#### DIRECTIONS FOR THIS TASK
Copy out the full data exactly as given; pictures should not be included.

#### COLLECTED MATERIAL
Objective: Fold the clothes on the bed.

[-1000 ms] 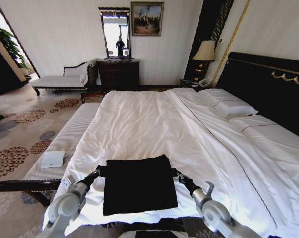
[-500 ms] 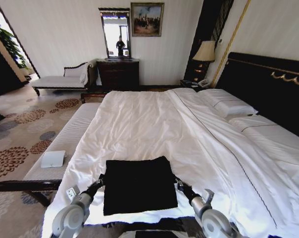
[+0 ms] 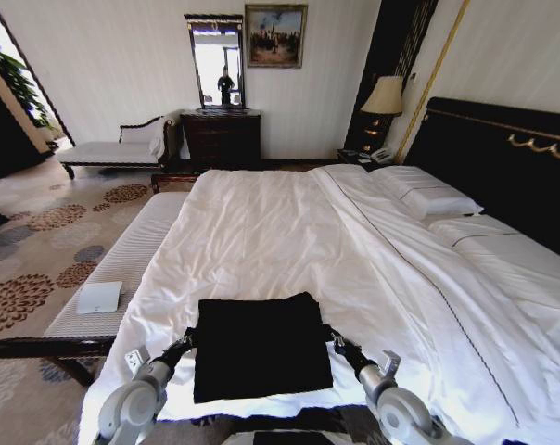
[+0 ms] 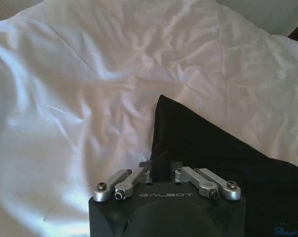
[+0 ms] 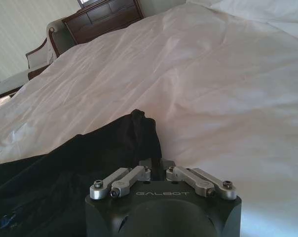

#### REPLY
Objective: Fold the clothes on the bed.

[-1000 ms] 
[-500 ms] 
[+0 ms] 
[+0 ms] 
[+0 ms] 

Nothing else is needed for the answer.